» WHAT THE EXERCISE ASKS: Needed from the data below: every line from the one with "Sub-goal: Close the" up to and including the one with "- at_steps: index", repeated exactly and with nothing else.
START EXTRACTED DATA
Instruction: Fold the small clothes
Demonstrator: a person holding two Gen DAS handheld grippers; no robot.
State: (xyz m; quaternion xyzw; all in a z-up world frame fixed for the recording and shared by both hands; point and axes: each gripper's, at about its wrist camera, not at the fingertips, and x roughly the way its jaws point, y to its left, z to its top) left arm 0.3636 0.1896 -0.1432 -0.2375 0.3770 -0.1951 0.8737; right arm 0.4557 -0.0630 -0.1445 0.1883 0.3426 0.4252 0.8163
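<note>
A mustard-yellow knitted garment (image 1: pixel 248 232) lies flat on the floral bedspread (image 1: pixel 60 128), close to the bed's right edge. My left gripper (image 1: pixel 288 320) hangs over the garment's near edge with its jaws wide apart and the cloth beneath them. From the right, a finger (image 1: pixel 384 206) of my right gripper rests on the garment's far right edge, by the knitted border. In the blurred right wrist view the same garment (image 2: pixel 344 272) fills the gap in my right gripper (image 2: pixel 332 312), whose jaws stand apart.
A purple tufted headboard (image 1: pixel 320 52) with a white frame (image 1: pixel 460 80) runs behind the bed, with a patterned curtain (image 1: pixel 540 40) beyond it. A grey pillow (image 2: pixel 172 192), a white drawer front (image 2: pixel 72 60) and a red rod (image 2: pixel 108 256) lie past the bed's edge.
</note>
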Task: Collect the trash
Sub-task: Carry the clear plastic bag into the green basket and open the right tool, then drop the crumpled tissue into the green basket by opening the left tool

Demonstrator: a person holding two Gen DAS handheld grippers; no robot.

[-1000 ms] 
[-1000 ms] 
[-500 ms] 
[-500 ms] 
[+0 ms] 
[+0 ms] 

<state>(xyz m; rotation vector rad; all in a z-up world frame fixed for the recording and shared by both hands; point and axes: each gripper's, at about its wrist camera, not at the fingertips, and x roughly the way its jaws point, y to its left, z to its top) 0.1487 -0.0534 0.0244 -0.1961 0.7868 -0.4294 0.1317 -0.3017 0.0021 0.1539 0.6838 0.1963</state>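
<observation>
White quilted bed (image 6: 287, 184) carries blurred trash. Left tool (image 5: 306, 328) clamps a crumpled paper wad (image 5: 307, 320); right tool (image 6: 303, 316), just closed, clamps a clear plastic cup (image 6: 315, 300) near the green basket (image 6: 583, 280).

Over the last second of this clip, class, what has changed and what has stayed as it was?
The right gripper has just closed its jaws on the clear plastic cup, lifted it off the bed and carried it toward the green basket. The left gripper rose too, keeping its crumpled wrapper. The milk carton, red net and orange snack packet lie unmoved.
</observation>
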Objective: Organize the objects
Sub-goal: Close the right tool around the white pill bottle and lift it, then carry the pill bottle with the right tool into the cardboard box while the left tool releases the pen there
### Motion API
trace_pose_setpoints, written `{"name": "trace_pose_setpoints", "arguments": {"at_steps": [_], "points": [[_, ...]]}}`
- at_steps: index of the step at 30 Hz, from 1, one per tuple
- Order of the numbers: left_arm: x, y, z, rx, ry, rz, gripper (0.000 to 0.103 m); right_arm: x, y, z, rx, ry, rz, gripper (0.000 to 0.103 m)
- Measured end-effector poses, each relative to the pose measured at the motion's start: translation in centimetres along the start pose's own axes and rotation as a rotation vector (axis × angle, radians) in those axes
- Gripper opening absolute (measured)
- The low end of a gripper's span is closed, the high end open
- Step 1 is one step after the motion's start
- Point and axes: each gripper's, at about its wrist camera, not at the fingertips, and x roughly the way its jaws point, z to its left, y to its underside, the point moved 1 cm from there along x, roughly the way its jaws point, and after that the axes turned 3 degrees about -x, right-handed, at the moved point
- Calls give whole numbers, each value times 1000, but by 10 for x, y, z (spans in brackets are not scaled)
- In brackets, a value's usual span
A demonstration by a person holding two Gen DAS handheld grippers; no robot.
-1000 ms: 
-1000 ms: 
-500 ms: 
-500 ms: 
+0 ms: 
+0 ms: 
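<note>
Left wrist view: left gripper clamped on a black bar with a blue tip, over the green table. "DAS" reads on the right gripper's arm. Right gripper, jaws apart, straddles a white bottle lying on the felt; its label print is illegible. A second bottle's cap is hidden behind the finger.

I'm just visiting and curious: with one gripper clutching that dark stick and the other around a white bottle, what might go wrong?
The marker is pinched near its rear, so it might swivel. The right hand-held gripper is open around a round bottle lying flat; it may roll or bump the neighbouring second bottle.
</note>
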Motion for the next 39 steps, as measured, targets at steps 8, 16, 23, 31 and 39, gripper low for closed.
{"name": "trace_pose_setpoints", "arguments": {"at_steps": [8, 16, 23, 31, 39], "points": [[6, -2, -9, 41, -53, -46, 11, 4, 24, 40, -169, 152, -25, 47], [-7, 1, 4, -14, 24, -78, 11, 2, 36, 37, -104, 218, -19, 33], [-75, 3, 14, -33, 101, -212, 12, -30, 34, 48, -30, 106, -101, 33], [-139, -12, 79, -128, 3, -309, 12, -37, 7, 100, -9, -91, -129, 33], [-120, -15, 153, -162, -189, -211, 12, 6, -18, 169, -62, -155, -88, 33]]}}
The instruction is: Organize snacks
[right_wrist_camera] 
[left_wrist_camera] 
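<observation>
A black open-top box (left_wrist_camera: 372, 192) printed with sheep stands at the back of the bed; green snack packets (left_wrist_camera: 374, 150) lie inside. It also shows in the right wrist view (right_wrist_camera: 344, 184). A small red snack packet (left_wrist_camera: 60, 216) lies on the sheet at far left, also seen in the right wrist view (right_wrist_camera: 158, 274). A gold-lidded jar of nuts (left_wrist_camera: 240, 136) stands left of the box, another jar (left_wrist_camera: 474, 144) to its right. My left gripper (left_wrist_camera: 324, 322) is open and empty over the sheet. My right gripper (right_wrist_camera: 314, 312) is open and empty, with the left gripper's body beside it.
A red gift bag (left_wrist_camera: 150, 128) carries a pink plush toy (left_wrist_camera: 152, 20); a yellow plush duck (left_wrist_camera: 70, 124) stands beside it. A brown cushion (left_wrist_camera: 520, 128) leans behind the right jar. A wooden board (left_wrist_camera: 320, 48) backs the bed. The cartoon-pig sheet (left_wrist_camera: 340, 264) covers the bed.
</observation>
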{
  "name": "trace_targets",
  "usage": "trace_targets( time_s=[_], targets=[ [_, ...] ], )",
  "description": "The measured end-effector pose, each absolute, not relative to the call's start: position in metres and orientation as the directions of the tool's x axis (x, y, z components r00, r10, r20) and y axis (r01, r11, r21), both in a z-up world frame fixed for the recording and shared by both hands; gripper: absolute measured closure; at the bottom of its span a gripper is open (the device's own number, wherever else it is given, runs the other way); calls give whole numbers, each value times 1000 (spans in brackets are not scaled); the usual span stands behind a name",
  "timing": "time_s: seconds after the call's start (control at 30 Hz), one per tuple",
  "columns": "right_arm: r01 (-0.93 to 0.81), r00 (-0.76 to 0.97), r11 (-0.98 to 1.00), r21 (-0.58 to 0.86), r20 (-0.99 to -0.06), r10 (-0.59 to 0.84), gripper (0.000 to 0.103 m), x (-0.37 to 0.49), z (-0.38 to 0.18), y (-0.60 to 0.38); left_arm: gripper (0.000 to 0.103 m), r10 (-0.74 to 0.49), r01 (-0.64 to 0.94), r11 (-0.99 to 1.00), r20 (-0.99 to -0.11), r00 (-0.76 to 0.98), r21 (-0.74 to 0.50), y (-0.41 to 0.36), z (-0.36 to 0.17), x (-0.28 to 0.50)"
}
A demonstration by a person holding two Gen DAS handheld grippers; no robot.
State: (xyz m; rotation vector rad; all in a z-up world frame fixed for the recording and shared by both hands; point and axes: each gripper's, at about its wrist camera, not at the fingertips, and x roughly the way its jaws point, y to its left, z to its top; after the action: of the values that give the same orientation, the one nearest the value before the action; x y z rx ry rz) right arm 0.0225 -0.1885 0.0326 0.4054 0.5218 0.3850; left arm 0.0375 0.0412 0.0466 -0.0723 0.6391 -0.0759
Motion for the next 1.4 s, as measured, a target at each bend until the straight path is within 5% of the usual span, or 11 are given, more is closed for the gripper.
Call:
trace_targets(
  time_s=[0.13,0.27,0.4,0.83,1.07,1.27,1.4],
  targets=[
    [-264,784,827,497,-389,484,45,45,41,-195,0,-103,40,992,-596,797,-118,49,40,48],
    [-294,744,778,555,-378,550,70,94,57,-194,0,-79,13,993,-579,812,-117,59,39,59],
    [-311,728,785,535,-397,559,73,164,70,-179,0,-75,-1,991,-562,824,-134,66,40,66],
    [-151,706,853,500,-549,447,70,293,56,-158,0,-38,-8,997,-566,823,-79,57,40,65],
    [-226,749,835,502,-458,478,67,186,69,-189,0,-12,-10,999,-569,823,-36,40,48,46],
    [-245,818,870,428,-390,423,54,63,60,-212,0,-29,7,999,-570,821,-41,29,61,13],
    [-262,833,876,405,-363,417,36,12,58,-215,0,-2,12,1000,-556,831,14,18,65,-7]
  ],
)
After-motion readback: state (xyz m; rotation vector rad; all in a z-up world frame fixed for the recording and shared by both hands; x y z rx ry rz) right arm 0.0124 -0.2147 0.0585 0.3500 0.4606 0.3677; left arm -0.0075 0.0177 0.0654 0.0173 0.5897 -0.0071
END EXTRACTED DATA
» OUTPUT:
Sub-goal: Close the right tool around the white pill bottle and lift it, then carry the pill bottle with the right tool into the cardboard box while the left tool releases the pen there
### Motion API
trace_pose_setpoints, written `{"name": "trace_pose_setpoints", "arguments": {"at_steps": [_], "points": [[_, ...]]}}`
- at_steps: index of the step at 30 Hz, from 1, one per tuple

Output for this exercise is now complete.